Kukla
Başarının kelime anlamı hep yanlış öğretildi bize. Kendi arzularımızı değil, sistemin arzularını yaşadık yıllarca.
Şair, yönetmen, sporcu, gezgin, ressam, şarkıcı vs. sistemin gözünde önemsiz olduğundan içimizdeki sanatçıları önemsizleştirdik, kaybettik. Başarı sınavlarla kıyaslandı hep ve daha fazlasını istedi sistem. Bencillik hissimiz daha da sertleşti, birbirimizin kafasına basarak yükselmek istedik, yaptık da. Sonra para kazanmaya diretti sistem, haftanın 6 günü sırf daha kaliteli giyinmek, daha iyi bir araba almak, daha lüks bir semtte oturmak vs. için çalıştık, markalaşma rekabetine girdik. Sonra birileri farkına vardı bu kısır döngünün, sisteme başkaldırmadan arzularıyla yaşamak istedi. Toplumdan dışladık, sistemde bize benzemeyen herkesi hor gördük. Sevdiğimiz için değil, para kazanmak için çalıştık yıllarca. Üstelik saatlik, günlük ücretler dayattı sistem. Hayat kadınlarını sevemedik; ama sistemde benzer şekilde çalıştık.

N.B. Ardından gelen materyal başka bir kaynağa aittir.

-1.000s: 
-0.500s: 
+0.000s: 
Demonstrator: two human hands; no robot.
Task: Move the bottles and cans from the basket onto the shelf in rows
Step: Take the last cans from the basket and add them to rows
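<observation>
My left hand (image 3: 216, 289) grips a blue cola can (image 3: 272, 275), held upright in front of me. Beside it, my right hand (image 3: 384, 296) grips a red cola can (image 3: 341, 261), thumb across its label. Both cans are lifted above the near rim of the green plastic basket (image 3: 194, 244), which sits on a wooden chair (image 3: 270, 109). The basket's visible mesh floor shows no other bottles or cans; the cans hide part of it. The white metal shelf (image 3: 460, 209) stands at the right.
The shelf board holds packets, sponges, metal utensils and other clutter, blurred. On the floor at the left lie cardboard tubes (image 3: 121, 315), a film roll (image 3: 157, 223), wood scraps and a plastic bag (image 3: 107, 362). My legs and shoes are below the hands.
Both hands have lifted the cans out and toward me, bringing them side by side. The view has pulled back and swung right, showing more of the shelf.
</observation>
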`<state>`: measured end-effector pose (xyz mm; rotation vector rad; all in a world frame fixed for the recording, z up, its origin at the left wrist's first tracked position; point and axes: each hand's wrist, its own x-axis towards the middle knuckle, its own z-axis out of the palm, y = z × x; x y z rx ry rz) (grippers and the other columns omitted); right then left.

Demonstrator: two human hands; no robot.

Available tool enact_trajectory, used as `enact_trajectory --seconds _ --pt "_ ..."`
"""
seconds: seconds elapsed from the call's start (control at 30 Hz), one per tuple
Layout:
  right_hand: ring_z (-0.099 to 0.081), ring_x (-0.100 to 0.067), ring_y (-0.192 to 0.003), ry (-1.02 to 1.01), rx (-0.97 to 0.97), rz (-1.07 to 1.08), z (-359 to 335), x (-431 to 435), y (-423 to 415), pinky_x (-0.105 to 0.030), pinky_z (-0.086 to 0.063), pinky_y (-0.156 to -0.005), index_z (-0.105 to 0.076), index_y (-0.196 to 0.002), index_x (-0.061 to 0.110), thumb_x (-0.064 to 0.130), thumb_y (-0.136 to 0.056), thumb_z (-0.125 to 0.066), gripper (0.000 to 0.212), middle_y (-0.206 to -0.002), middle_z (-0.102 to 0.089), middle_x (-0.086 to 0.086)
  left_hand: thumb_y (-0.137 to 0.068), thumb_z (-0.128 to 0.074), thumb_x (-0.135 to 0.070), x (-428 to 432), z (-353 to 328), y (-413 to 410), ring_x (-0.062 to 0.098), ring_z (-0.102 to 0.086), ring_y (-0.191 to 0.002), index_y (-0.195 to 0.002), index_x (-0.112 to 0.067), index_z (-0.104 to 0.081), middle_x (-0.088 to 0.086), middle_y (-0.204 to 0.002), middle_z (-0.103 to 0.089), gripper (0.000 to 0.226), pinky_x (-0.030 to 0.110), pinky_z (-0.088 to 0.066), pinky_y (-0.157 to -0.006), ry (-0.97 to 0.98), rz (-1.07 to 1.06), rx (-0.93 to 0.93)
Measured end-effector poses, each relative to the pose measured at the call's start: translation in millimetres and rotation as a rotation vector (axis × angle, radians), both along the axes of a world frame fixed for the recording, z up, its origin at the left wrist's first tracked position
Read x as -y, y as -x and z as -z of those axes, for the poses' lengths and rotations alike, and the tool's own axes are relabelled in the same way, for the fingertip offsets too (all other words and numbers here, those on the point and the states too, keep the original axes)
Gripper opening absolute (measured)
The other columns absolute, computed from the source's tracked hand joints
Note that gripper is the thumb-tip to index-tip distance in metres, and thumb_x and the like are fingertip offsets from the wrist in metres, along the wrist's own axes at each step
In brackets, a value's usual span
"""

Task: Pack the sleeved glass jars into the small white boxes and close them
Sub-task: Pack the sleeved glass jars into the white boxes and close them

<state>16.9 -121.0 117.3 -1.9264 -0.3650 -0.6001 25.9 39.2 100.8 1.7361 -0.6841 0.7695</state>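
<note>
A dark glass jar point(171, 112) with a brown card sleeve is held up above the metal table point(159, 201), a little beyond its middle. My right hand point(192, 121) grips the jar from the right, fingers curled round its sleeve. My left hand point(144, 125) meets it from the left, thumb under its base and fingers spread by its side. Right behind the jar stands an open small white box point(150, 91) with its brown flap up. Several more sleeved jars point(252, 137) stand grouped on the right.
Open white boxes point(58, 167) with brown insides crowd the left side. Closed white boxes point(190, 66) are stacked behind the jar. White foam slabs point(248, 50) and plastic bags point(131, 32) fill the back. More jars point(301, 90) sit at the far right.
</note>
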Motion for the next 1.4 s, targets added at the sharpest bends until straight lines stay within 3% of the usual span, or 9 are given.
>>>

Sonra mutluluğu sorguladık, mutsuzluğumuzu yaydık. Sistem para karşılığında mutluluk vadetti; yıllarca mutlulukla para arasında doğru orantı kurduk. Sevmeyi, sevilmeyi, paylaşmayı en acısı düşünmeyi unuttuk. İplerine bağlı birer kukla olduk.
Sanırım en büyük hatayı sistemle değil birbirimizle savaşmakla yaptık.